Figure 6 illustrates one example, in which an uneven distribution (topology) of interfering sources 28 is found throughout the room. By way of illustration four sources 28a, 28b, 28c, 28d are shown, but it will be appreciated. The strengths and/or positions of the interference sources 28 may be determined in an initial commissioning phase, or may be measured during ongoing operation be means of one or more sensors 30. The threshold T is then adjusted to accommodate different strength interference sources 28a-28d and/or interference sources 28a-28b that are found at different, unevenly distributed positions throughout the environment 2. Hence for example if there is a strong source of interference 28d near one edge of the access zone, and/or a larger number of sources 28d, 28c near one edge, then the threshold T will be further from the edge of the access zone 17 around that edge (compared to other edges where the strength and/or density of interfering sources 28a is less). A similar idea could also be applied in relation to obstacles that affect the propagation of the beacons signals (the more obstacles nearby, the greater the error threshold).
The above process may for example be performed manually by an administrator based on information on the strengths and/or positions of interference sources, and/or positions of obstacles, as determined during an initial commissioning phase.
Alternatively or additionally, the process may be performed automatically and dynamically by the policy decision engine 20, based on sensor readings 104 received from one or more sensors 30 disposed in the environment 2. In some embodiments, the time-varying and spatially- varying adaptation of the threshold T may also be used together, e.g. to adapt to moving interference sources 28 and/or moving obstacles.
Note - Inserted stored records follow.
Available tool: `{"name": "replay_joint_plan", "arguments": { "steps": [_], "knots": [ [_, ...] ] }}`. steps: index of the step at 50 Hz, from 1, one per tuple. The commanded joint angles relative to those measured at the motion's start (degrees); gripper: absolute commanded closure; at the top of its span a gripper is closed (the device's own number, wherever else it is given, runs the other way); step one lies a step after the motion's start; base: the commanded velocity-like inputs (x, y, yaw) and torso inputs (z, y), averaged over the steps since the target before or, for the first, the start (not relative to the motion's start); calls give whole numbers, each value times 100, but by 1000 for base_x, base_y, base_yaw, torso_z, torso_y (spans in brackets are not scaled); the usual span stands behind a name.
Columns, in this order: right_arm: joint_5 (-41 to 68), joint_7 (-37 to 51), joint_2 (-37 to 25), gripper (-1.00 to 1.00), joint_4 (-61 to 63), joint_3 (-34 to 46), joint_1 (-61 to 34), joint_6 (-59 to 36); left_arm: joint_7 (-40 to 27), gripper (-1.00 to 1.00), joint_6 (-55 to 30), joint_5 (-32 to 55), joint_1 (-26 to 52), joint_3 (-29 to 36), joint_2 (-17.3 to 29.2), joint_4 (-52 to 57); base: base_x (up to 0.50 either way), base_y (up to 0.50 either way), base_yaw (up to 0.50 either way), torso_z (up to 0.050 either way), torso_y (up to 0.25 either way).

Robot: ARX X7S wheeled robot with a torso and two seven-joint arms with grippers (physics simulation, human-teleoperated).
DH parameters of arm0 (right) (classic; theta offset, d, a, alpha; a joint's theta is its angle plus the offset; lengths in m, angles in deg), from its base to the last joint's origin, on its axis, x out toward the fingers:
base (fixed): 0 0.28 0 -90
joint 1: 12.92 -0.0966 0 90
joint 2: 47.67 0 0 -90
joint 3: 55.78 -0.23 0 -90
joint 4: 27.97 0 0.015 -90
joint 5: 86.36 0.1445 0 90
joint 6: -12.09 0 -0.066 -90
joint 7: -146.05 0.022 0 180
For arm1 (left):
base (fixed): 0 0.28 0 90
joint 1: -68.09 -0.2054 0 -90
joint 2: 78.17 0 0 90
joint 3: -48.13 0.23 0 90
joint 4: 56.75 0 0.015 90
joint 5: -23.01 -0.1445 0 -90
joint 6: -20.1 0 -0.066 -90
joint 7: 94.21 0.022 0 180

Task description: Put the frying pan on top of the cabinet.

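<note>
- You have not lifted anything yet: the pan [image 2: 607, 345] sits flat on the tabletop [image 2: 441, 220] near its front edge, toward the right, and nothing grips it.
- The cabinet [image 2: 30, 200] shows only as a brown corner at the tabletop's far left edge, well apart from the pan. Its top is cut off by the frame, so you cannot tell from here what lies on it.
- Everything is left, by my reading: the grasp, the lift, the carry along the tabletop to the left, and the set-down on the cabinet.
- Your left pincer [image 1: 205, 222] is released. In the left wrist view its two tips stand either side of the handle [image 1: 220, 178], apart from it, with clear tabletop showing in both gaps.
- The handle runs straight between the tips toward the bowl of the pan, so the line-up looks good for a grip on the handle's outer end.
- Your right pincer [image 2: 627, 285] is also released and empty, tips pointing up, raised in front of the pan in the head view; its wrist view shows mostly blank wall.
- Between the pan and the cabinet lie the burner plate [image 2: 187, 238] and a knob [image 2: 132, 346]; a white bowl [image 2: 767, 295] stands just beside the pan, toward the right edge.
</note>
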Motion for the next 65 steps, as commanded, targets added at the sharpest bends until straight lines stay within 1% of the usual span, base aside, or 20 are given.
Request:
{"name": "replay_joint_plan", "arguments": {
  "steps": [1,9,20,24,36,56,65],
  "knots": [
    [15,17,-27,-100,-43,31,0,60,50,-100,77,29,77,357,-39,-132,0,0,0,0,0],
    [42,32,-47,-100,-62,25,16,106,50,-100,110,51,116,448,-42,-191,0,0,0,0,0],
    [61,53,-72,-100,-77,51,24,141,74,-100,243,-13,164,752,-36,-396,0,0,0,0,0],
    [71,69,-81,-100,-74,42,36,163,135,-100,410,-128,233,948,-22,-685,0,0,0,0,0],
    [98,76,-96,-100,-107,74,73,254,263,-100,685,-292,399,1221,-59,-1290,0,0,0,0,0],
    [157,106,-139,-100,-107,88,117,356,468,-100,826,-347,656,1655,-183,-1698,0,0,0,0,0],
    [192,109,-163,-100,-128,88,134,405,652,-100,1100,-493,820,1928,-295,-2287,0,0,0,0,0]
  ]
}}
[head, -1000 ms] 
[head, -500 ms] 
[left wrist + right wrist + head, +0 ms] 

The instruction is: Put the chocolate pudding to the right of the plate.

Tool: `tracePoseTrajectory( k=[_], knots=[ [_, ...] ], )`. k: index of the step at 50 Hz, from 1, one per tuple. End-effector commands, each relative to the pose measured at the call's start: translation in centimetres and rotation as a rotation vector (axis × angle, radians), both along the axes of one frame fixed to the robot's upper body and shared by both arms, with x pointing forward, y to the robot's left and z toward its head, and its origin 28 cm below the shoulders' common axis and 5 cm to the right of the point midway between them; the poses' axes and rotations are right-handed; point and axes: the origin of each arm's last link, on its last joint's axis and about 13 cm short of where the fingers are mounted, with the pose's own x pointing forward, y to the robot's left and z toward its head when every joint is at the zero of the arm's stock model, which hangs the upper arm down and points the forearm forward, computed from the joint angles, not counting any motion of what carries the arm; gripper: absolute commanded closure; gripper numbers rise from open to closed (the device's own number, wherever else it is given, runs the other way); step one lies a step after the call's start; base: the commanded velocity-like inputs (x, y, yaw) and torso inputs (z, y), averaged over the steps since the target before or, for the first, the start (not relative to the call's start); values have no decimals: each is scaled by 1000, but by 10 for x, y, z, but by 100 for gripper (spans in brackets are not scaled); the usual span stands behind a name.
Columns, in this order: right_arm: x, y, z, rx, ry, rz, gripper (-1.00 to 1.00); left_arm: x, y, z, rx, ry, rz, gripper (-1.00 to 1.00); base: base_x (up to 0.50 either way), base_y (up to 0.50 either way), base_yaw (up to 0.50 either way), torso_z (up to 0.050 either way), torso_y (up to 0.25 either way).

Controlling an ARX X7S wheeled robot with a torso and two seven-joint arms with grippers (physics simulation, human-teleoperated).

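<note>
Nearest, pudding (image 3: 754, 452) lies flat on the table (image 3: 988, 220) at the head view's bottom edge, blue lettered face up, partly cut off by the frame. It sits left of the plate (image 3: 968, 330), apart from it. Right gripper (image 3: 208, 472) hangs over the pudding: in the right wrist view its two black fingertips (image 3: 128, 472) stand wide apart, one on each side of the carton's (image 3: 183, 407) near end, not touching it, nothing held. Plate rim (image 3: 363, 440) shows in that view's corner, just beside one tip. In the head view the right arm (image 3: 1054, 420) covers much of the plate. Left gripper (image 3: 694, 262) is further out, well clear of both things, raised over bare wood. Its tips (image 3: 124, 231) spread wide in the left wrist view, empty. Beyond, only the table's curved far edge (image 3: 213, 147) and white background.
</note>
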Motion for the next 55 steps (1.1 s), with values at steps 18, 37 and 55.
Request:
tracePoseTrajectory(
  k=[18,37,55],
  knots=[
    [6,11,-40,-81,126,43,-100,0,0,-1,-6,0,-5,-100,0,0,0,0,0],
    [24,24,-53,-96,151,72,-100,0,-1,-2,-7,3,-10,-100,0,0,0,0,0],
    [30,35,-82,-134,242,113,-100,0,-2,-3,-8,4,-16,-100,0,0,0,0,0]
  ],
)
E.g. the environment 2 could be equipped with a network of multiple interference sensors 30, which may be used to track where and when interference is occurring and to dynamically adapt the threshold T accordingly.
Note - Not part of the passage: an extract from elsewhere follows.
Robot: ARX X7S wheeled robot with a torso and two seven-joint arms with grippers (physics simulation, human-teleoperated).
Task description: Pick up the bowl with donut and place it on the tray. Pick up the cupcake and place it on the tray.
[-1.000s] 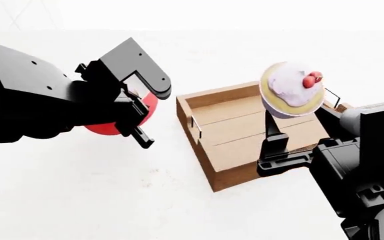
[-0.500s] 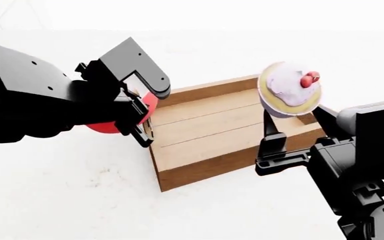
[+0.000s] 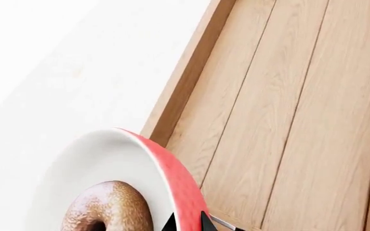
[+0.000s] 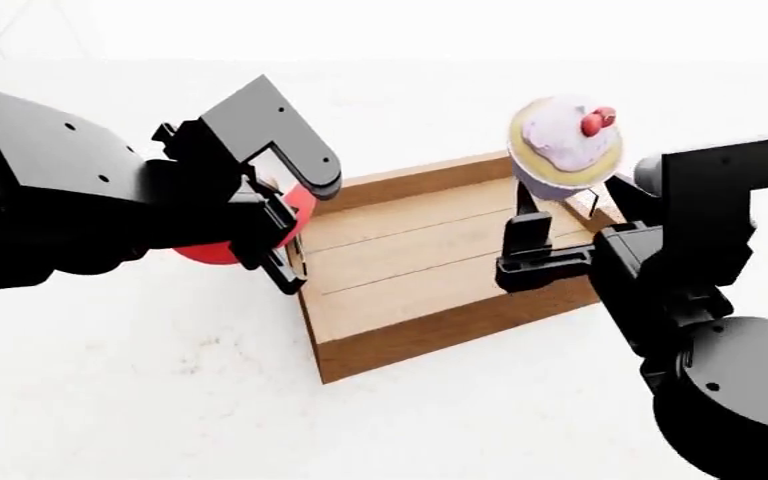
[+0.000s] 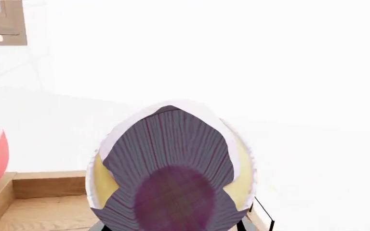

It will be appreciated that the above embodiments have been described only by way of example. For instance, the scope of the present disclosure is not limited to radio or coded light based positioning systems, and alternatively or additionally other modalities could be used to transmit beacon signals, e.g. infrared or ultrasound. Further, while the above has been described in terms of various positioning technologies for detecting the location of the mobile device 8, this is not limiting to all possible embodiment - an alternative or additional approach is to use one or more technologies capable of detecting the location of the user 10 him or herself directly (i.e. detecting the actual person). An example is to use presence sensors such as passive infrared or active ultrasound sensors. Another example is to use one or more cameras (either 2D cameras or depth aware cameras) plus an image recognition algorithm in order to detect the position of a user 10. In such cases, any of the teachings above may equally apply to the error in the position of the user 10.
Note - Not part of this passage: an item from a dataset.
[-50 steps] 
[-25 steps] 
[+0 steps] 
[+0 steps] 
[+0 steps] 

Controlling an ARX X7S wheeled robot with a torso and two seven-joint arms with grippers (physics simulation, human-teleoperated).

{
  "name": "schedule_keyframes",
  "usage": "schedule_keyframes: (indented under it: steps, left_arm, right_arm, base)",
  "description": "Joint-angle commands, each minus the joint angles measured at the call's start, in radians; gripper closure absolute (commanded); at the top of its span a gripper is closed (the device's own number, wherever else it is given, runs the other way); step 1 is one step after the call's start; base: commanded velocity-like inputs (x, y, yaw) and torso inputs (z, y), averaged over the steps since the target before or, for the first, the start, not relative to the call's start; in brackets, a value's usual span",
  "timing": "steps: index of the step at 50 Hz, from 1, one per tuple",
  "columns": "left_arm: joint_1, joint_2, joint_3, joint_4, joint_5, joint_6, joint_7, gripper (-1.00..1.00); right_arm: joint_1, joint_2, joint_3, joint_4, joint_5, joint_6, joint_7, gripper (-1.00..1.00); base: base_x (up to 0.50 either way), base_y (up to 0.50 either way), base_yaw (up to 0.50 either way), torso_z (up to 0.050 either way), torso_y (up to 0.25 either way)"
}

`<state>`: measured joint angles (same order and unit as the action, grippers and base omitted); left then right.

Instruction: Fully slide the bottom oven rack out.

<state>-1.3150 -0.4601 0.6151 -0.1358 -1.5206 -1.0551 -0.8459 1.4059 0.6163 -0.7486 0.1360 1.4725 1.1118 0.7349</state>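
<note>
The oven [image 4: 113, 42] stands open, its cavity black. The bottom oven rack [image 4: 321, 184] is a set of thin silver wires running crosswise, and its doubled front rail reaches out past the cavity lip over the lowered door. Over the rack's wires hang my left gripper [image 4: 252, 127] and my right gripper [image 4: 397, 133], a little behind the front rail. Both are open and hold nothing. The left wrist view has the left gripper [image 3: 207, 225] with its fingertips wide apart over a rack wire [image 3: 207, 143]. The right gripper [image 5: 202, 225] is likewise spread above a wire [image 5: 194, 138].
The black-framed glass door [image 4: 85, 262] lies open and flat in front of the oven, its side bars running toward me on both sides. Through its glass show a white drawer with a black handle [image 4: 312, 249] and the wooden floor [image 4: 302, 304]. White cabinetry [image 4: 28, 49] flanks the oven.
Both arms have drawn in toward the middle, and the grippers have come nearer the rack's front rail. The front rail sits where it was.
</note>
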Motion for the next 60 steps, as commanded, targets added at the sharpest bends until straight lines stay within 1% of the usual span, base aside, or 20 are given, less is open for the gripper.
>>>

Other variations to the disclosed embodiments can be understood and effected by those skilled in the art in practicing the claimed invention, from a study of the drawings, the disclosure, and the appended claims. In the claims, the word "comprising" does not exclude other elements or steps, and the indefinite article "a" or "an" does not exclude a plurality. A single processor or other unit may fulfil the functions of several items recited in the claims. The mere fact that certain measures are recited in mutually different dependent claims does not indicate that a combination of these measures cannot be used to advantage. A computer program may be stored/distributed on a suitable medium, such as an optical storage medium or a solid-state medium supplied together with or as part of other hardware, but may also be distributed in other forms, such as via the Internet or other wired or wireless telecommunication systems. Any reference signs in the claims should not be construed as limiting the scope.

Claims

CLAIMS:
1. A method comprising:
using a localization system (4, 14) to obtain a location estimate which estimates a location of a user (10) or user device (8) within an environment (2);
obtaining an estimated error associated with the location estimate; providing a location-based service (16) whereby the user or user device is allowed access to the service on condition of said location estimate being within a predefined zone (17), subject to an error threshold whereby if the location estimate is outside said zone, but according to said estimated error the user or user device might in fact be inside the zone, and the location estimate is not farther from said zone than the error threshold, then the user or user device is still allowed access to the service; and
for one or more factors indicative of a susceptibility of said environment and/or localization system to error, performing one or both of: a) determining a spatial variation of said one or more factors inside said zone, and based thereon adapting the error threshold to take different values at different places around said zone, and/or b) determining a temporal variation of said one or more factors over time, and based thereon adapting the error threshold to take different values over time.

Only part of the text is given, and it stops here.